Still, Ford puts lines out but never chases the politics or social analysis too deeply. For example, the contrast between how his brother was treated as the police left him to bleed out from a gunshot wound on the driveway of an auto shop, versus how emergency services cleared the Brooklyn bridge to rush an Assistant District Attorney to hospital after he was shot (and after Ford’s brother helped save him) is shown but the two aren’t paired together in the film. Ford, I think, trusts the viewers to make the connections on their own and if they don’t, well, Ford has already made it clear that he doesn’t care about viewers like that. Thus, while 13th presents an overview of systemic racism in America and while The Witness (another film directed by a brother trying to wrestle with the murder of his sibling) also focuses heavily on social issues (especially the role of the media in events like these), Strong Island remains more focused on the ongoing acts of grieving, searching, mourning, weeping, raging, self-doubting, moving on (or not), and surviving (or not) that accompany the loss of a loved one.

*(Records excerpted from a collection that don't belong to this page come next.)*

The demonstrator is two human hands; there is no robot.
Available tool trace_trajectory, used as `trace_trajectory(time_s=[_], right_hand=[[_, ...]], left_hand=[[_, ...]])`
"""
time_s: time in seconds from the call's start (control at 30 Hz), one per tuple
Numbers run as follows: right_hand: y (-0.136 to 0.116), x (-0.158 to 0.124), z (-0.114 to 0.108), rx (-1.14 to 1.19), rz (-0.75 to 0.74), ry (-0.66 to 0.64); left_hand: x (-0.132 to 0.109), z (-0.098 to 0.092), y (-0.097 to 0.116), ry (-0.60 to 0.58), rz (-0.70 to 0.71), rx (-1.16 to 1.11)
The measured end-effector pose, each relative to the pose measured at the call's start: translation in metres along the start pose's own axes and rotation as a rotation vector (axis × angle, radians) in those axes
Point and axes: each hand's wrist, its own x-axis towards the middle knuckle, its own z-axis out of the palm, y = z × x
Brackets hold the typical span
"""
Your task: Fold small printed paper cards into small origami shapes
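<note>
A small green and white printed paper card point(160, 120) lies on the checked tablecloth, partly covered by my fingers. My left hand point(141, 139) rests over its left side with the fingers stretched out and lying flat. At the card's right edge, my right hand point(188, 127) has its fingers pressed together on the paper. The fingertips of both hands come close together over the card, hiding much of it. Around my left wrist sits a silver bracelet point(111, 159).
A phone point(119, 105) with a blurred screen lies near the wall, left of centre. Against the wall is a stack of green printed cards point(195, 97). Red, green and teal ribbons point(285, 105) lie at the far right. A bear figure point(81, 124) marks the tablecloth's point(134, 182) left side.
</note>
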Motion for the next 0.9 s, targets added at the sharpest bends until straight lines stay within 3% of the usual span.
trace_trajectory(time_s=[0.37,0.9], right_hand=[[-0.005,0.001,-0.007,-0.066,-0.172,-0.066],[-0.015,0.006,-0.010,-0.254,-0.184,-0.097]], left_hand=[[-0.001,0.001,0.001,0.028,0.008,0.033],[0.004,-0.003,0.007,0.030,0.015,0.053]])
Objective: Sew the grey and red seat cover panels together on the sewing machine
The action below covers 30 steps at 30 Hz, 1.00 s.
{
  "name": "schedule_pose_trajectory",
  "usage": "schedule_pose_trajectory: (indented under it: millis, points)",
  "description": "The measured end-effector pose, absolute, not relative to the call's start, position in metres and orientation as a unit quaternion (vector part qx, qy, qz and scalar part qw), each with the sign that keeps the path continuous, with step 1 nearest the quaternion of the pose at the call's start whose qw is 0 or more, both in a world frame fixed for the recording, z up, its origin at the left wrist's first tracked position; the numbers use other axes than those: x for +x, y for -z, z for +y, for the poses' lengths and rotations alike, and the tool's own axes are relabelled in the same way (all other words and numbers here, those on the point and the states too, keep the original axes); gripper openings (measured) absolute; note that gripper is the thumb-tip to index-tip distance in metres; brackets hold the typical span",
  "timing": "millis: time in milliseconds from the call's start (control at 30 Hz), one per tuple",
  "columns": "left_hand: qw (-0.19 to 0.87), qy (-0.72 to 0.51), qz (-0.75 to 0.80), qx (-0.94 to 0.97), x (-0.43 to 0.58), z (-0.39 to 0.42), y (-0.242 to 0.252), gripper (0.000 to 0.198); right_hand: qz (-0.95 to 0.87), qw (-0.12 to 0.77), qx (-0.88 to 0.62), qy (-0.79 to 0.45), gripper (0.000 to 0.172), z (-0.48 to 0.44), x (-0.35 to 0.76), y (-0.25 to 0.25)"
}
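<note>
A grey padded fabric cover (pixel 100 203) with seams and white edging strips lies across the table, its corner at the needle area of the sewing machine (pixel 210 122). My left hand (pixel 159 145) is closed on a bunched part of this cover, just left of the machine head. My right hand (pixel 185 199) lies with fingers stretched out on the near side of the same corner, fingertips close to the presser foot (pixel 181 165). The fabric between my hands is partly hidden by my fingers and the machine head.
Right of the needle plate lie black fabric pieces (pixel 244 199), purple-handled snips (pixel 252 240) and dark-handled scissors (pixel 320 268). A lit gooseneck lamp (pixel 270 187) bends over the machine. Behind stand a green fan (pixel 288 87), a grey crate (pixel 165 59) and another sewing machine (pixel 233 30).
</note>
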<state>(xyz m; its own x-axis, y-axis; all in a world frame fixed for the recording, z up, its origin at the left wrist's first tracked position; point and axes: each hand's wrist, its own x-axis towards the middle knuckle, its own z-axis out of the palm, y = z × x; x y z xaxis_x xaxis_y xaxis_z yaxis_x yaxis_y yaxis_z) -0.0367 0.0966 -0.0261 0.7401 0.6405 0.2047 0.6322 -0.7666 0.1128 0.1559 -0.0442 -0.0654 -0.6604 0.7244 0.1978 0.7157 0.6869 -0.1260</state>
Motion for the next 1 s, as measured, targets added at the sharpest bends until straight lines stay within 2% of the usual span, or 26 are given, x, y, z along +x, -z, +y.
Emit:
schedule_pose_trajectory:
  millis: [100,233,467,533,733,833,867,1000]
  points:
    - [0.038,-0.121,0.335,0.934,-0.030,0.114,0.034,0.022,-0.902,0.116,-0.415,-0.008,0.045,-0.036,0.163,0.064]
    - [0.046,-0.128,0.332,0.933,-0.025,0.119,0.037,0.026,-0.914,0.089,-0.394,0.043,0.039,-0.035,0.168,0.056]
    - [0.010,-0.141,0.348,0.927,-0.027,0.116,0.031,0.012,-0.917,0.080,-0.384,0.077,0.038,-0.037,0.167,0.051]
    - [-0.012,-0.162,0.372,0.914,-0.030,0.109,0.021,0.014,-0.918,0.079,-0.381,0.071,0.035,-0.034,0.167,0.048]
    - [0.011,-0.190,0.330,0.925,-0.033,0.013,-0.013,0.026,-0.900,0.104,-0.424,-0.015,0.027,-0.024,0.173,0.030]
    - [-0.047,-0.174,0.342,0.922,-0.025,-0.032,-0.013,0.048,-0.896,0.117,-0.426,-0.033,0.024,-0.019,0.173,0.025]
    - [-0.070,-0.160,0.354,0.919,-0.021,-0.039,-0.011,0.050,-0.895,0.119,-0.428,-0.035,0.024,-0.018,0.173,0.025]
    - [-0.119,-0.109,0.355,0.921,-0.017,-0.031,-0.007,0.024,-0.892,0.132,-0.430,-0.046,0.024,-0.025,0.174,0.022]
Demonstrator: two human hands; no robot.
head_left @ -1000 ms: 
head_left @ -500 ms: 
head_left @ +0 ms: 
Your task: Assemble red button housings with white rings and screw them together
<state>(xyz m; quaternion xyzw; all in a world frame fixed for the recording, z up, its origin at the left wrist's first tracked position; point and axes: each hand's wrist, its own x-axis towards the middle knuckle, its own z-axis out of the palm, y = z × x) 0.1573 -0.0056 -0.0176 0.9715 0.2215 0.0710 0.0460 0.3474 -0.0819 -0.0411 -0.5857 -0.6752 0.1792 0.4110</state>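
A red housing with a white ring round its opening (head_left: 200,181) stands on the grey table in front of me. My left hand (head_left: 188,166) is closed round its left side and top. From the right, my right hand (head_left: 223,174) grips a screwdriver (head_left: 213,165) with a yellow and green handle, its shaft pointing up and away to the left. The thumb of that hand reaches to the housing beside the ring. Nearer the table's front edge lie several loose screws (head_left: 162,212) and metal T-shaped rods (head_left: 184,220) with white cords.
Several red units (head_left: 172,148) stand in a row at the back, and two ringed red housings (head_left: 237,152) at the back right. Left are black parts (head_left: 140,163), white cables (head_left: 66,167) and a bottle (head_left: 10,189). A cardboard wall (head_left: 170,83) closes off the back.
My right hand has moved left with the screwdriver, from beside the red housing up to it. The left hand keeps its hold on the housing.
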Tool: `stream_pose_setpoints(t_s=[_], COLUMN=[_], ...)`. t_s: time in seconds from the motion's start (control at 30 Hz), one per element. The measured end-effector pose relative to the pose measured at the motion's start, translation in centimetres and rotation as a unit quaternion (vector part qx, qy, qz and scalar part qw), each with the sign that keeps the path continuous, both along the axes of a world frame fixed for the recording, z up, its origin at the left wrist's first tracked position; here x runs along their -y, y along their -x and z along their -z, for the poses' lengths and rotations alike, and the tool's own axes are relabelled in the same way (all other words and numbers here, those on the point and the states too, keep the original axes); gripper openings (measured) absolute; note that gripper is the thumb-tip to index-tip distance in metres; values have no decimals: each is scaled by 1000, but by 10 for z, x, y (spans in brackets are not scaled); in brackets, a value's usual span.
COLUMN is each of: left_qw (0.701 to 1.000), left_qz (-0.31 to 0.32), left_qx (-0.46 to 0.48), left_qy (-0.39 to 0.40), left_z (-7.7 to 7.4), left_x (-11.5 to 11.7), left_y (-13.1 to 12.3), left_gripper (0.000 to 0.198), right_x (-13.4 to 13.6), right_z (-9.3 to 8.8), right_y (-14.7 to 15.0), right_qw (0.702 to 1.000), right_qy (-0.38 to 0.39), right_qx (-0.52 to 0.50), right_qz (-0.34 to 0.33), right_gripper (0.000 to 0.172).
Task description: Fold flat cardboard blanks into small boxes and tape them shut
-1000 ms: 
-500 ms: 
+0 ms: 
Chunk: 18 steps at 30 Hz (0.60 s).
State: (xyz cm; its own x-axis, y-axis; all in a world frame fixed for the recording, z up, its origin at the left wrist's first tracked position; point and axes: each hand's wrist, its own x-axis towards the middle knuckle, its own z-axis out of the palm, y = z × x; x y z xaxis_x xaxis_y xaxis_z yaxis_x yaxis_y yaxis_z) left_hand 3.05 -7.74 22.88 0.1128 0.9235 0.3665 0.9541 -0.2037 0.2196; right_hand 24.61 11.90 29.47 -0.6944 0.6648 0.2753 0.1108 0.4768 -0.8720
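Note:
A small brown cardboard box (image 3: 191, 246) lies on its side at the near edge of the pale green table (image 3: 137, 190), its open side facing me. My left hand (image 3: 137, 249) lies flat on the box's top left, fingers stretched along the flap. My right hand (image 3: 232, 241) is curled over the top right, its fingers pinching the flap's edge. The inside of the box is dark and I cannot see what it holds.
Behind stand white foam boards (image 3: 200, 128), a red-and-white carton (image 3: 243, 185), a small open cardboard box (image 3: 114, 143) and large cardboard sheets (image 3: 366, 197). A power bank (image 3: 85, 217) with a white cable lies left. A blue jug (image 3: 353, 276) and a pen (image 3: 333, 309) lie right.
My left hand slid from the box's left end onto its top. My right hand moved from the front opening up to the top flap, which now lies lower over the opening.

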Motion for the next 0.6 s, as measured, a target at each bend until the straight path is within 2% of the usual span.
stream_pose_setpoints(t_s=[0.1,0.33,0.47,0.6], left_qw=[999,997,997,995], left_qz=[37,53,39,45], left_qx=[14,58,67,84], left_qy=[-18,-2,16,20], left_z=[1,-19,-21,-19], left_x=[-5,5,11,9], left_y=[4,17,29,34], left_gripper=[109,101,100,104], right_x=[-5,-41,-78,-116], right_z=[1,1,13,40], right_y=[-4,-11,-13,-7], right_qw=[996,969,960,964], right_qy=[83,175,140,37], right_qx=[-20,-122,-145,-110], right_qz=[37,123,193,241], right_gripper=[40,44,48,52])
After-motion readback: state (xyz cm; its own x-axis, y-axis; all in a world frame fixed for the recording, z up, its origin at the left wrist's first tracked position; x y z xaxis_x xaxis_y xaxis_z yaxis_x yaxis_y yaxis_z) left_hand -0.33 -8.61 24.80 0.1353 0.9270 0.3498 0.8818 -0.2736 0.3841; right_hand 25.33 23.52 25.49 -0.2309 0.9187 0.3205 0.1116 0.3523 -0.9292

2. Mountain (2017) directed by Jennifer Peedom.
I gasped several times watching this film. The footage that HD-drones can capture of mountains and glaciers and cliff faces and ranges is absolutely amazing. The world is amazing. I am so glad to belong to it, to be a part of it, earth, and air, and water, and love. I think it is important for us to remember these things and engage in activities (whether that’s viewing a documentary like this or getting outside or meditating or praying or whatever it is for you) that bring these things to the fore of our consciousness. I’m glad I watched this. It was well timed for me.